**EXERCISE GOAL**
Set down every entry exactly as it was written.

**Records from a dataset**
^^^^^^^^^^^^^^^^

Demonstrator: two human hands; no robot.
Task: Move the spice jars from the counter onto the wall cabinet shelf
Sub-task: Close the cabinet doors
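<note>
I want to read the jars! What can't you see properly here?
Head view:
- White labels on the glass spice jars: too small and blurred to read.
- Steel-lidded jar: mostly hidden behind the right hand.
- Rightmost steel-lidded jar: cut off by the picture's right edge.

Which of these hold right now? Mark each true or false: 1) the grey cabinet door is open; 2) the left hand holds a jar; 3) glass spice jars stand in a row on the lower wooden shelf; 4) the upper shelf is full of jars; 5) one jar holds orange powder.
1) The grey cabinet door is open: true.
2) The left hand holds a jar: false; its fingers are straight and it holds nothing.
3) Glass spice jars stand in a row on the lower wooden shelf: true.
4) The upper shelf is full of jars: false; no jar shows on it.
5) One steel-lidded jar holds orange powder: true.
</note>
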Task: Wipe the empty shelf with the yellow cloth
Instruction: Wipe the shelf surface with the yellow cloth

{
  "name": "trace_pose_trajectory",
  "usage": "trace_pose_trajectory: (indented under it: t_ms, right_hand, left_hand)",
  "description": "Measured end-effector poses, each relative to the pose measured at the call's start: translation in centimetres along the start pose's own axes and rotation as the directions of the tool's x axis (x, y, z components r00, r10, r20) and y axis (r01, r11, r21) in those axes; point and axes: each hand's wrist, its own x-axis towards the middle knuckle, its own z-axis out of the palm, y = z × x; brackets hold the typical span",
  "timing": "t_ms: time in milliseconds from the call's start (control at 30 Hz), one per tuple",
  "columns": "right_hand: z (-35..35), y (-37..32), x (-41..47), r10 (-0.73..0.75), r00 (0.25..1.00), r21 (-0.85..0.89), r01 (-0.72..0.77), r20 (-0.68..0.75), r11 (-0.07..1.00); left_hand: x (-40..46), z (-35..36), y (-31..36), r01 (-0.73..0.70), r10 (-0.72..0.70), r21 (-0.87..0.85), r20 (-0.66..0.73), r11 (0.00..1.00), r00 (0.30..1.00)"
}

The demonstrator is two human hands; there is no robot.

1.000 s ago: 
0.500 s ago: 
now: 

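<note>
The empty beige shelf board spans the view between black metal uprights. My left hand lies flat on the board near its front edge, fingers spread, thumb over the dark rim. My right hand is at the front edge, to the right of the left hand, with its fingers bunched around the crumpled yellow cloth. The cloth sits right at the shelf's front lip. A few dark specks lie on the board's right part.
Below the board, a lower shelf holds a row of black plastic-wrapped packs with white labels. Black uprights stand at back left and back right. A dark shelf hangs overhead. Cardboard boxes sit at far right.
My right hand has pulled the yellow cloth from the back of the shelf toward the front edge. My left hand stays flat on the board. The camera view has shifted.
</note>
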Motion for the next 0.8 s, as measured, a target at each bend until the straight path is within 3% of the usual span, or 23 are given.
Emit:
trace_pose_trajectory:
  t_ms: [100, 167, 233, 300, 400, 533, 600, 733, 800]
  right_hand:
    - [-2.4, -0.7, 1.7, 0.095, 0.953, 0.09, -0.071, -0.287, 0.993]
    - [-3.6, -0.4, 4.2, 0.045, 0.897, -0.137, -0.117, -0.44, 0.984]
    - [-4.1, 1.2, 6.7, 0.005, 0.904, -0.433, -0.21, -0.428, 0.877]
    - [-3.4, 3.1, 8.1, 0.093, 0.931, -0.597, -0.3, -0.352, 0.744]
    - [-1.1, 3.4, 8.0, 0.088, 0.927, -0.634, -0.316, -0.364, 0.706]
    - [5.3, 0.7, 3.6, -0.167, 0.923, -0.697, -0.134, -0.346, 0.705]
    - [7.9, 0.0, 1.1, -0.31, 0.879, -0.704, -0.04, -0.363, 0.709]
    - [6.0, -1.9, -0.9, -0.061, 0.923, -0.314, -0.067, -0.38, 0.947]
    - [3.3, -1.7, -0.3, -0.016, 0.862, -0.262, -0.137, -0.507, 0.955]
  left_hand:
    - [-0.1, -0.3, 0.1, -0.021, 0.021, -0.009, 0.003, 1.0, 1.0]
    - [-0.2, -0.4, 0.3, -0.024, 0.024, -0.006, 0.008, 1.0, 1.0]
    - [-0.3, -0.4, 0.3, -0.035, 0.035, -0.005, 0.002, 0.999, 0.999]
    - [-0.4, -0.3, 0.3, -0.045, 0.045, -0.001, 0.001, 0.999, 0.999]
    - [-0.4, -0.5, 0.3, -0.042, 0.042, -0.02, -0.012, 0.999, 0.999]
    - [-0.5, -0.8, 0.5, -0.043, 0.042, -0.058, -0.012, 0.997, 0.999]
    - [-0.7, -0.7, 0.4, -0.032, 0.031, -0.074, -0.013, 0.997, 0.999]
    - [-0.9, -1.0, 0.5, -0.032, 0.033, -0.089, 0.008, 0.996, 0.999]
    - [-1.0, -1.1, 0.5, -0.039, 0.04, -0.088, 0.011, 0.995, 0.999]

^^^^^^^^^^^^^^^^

**YOUR RESPONSE**
Demonstrator: two human hands; no robot.
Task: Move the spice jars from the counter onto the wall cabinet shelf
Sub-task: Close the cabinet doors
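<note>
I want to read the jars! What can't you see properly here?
Head view:
- White labels on the glass spice jars: too small and blurred to read.
- Steel-lidded jar: mostly hidden behind the right hand.
- Rightmost steel-lidded jar: cut off by the picture's right edge.

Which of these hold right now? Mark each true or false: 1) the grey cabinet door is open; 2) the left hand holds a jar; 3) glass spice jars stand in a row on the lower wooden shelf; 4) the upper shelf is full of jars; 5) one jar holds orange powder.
1) The grey cabinet door is open: true.
2) The left hand holds a jar: false; its fingers are straight and it holds nothing.
3) Glass spice jars stand in a row on the lower wooden shelf: true.
4) The upper shelf is full of jars: false; no jar shows on it.
5) One steel-lidded jar holds orange powder: true.
</note>
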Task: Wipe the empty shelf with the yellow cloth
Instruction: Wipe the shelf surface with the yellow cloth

{
  "name": "trace_pose_trajectory",
  "usage": "trace_pose_trajectory: (indented under it: t_ms, right_hand, left_hand)",
  "description": "Measured end-effector poses, each relative to the pose measured at the call's start: translation in centimetres along the start pose's own axes and rotation as the directions of the tool's x axis (x, y, z components r00, r10, r20) and y axis (r01, r11, r21) in those axes; point and axes: each hand's wrist, its own x-axis towards the middle knuckle, its own z-axis out of the palm, y = z × x; brackets hold the typical span",
  "timing": "t_ms: time in milliseconds from the call's start (control at 30 Hz), one per tuple",
  "columns": "right_hand: z (-35..35), y (-37..32), x (-41..47), r10 (-0.73..0.75), r00 (0.25..1.00), r21 (-0.85..0.89), r01 (-0.72..0.77), r20 (-0.68..0.75), r11 (-0.07..1.00); left_hand: x (-40..46), z (-35..36), y (-31..36), r01 (-0.73..0.70), r10 (-0.72..0.70), r21 (-0.87..0.85), r20 (-0.66..0.73), r11 (0.00..1.00), r00 (0.30..1.00)"
}

The demonstrator is two human hands; there is no robot.

1.000 s ago: 
0.500 s ago: 
now: 

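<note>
The empty beige shelf board spans the view between black metal uprights. My left hand lies flat on the board near its front edge, fingers spread, thumb over the dark rim. My right hand is at the front edge, to the right of the left hand, with its fingers bunched around the crumpled yellow cloth. The cloth sits right at the shelf's front lip. A few dark specks lie on the board's right part.
Below the board, a lower shelf holds a row of black plastic-wrapped packs with white labels. Black uprights stand at back left and back right. A dark shelf hangs overhead. Cardboard boxes sit at far right.
My right hand has pulled the yellow cloth from the back of the shelf toward the front edge. My left hand stays flat on the board. The camera view has shifted.
</note>
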Motion for the next 0.8 s, as measured, a target at each bend until the straight path is within 3% of the usual span, or 23 are given.
Emit:
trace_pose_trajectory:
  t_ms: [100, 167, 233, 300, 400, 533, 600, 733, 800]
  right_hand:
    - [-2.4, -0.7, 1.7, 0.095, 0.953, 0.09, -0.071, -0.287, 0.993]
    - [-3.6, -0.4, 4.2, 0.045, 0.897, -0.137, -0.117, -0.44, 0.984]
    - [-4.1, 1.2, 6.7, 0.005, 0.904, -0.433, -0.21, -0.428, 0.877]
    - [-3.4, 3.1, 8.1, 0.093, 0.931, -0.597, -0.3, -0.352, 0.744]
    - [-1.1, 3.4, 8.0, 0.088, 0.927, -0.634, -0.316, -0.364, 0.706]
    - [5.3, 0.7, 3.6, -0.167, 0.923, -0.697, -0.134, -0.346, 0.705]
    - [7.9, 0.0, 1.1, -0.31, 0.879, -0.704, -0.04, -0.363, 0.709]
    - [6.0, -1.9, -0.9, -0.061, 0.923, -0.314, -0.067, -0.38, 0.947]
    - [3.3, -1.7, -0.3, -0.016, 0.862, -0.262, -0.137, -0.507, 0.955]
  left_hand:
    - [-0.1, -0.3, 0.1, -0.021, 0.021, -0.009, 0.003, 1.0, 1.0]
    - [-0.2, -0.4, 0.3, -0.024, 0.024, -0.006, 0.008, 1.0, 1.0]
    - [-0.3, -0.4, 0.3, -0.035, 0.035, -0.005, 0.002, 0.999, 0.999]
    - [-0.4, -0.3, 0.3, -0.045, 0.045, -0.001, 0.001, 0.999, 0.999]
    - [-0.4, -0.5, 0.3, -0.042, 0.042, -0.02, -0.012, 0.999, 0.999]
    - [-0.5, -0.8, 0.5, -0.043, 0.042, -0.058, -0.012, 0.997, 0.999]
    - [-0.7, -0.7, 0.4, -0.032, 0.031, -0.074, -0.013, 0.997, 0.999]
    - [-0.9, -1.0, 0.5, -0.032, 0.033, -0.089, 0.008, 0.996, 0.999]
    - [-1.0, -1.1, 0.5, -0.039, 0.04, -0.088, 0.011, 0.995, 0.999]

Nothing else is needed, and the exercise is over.